#### Prompt
Lines to return, exactly: from the line with "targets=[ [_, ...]" to the line with "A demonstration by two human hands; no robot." in the entries below, both included.

________

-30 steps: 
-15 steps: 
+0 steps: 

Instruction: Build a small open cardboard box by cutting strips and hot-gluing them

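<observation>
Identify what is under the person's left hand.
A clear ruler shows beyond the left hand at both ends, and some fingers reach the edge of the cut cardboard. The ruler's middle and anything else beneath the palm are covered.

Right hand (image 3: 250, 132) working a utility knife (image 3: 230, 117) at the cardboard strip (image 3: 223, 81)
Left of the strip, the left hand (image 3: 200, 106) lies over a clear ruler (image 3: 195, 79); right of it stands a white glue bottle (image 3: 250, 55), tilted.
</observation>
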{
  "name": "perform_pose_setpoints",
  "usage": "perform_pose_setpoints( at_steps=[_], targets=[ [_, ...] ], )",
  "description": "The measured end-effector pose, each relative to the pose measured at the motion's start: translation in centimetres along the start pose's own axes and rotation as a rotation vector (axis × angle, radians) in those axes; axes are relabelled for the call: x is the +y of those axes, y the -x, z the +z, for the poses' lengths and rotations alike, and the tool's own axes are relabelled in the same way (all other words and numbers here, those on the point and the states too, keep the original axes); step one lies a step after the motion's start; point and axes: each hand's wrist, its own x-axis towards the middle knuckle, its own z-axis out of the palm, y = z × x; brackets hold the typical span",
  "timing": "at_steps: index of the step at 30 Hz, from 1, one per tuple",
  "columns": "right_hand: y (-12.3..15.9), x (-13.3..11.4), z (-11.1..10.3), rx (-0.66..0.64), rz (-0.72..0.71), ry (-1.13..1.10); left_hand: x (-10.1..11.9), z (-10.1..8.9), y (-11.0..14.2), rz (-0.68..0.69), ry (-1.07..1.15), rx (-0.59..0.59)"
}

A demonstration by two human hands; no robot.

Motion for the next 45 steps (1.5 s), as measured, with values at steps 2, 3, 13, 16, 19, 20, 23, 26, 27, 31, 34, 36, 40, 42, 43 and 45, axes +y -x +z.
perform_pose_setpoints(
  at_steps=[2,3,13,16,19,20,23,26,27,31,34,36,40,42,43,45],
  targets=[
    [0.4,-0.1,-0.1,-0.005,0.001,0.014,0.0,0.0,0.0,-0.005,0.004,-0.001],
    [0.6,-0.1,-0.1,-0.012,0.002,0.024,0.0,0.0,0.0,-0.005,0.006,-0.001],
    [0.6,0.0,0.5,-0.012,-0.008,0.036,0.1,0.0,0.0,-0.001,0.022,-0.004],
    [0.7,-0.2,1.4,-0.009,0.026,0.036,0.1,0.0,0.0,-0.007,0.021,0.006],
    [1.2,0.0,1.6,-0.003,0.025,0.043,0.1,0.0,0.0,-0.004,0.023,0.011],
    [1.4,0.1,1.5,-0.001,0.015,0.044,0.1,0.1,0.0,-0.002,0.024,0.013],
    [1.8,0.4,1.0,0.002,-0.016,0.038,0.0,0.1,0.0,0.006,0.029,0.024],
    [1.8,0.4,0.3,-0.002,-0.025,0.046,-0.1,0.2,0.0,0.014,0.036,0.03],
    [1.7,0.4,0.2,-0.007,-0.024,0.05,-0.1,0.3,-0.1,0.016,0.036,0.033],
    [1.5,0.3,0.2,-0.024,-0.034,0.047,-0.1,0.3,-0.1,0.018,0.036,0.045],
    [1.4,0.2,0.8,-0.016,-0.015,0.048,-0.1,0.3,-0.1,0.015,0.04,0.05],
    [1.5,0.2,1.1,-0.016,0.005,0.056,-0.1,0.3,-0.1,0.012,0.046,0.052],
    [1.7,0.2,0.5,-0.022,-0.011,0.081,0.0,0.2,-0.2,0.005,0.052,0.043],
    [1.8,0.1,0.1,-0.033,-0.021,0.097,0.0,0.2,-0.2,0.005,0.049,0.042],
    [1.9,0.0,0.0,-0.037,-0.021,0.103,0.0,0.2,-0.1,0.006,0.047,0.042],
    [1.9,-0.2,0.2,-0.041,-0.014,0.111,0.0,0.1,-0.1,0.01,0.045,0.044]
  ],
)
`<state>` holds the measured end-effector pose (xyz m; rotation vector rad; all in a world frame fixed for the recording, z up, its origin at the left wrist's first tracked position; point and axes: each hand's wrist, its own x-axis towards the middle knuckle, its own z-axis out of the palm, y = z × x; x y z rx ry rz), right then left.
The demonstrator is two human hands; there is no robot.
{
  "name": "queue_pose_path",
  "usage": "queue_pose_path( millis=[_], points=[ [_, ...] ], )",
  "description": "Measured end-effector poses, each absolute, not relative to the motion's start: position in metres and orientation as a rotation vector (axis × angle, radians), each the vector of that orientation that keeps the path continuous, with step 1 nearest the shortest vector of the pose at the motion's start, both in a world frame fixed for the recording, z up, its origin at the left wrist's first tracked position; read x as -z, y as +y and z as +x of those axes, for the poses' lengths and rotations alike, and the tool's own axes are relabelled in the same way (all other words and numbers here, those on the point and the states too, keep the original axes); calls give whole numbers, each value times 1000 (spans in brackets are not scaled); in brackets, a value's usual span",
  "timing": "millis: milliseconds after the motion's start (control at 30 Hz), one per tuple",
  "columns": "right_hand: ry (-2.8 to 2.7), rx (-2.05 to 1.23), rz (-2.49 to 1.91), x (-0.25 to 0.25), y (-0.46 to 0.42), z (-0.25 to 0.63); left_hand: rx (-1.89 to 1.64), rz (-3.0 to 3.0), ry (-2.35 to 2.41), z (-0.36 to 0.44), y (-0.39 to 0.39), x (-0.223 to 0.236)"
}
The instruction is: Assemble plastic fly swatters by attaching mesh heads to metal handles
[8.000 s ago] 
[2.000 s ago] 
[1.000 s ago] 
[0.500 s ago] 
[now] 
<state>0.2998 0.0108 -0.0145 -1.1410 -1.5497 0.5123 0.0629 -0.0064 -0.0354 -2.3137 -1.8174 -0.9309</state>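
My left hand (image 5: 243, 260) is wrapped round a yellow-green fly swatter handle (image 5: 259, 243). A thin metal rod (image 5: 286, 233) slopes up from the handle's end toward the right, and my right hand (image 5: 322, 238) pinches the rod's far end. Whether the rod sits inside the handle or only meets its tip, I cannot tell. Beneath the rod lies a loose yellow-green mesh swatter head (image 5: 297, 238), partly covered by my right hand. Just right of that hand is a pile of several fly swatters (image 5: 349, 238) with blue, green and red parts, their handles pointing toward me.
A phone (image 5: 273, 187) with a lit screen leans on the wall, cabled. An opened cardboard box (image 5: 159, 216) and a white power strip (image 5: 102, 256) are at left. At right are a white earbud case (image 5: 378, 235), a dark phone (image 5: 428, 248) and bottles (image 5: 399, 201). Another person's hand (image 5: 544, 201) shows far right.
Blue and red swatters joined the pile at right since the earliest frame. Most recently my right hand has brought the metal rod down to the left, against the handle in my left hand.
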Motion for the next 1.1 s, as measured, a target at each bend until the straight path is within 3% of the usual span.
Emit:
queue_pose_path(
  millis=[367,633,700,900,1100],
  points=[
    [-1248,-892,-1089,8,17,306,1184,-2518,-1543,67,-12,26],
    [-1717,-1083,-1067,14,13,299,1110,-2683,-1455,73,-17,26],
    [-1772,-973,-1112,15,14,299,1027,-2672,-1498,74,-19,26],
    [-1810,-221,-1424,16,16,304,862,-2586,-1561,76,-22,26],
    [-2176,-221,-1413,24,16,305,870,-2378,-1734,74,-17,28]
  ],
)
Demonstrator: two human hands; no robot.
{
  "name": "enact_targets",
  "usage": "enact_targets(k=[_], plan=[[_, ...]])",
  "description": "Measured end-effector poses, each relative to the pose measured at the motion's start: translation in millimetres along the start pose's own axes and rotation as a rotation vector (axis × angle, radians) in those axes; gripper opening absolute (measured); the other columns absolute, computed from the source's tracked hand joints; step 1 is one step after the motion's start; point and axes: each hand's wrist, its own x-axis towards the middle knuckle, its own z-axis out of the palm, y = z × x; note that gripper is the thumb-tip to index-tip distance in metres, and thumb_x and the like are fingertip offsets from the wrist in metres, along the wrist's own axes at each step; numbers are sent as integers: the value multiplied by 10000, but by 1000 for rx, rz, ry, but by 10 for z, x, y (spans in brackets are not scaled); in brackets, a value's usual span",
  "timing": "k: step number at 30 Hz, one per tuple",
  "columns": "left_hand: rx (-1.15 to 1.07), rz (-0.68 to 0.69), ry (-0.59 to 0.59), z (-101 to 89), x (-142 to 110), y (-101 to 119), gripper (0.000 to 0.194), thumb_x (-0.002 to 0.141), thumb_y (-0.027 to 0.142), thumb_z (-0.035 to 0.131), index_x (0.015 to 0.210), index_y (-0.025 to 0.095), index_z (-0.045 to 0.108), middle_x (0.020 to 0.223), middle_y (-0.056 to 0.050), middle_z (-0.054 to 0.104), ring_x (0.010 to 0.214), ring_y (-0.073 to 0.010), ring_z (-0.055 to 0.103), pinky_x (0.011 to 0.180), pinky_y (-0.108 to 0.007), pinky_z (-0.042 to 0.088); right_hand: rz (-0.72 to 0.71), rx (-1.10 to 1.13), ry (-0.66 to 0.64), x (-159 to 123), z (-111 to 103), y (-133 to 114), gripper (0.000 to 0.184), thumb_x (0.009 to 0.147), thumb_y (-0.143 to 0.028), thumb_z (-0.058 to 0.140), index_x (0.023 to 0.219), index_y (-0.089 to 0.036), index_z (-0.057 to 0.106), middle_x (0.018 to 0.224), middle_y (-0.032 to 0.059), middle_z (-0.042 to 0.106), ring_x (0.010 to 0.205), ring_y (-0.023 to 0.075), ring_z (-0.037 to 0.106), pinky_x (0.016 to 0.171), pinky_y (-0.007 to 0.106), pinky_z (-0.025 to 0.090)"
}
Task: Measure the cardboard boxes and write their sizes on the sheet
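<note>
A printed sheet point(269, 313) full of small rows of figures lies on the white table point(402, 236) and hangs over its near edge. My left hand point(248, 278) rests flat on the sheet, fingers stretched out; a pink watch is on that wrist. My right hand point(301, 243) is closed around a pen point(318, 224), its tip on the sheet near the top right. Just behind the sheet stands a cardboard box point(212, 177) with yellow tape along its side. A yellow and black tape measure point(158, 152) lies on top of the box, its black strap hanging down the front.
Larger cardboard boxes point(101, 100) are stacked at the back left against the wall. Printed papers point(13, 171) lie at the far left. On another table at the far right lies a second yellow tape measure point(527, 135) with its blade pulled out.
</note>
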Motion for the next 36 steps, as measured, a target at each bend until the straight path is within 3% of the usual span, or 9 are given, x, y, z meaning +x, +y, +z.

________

#### Expected output
  "usage": "perform_pose_setpoints( at_steps=[_], targets=[ [_, ...] ], )",
  "description": "The measured end-effector pose, each relative to the pose measured at the motion's start: translation in centimetres along the start pose's own axes and rotation as a rotation vector (axis × angle, radians) in those axes; axes are relabelled for the call: x is the +y of those axes, y the -x, z the +z, for the poses' lengths and rotations alike, and the tool's own axes are relabelled in the same way (all other words and numbers here, those on the point and the states too, keep the original axes); step one lies a step after the motion's start; point and axes: each hand's wrist, its own x-axis towards the middle knuckle, its own z-axis out of the palm, y = z × x; brackets hold the typical span",
  "timing": "at_steps: index of the step at 30 Hz, from 1, one per tuple",
  "columns": "right_hand: y (-12.3..15.9), x (-13.3..11.4), z (-11.1..10.3), rx (-0.66..0.64), rz (-0.72..0.71), ry (-1.13..1.10); left_hand: x (-10.1..11.9), z (-10.1..8.9), y (-11.0..14.2), rz (-0.68..0.69), ry (-1.07..1.15), rx (-0.59..0.59)"
}

A demonstration by two human hands; no robot.

Nothing remains to add to the output.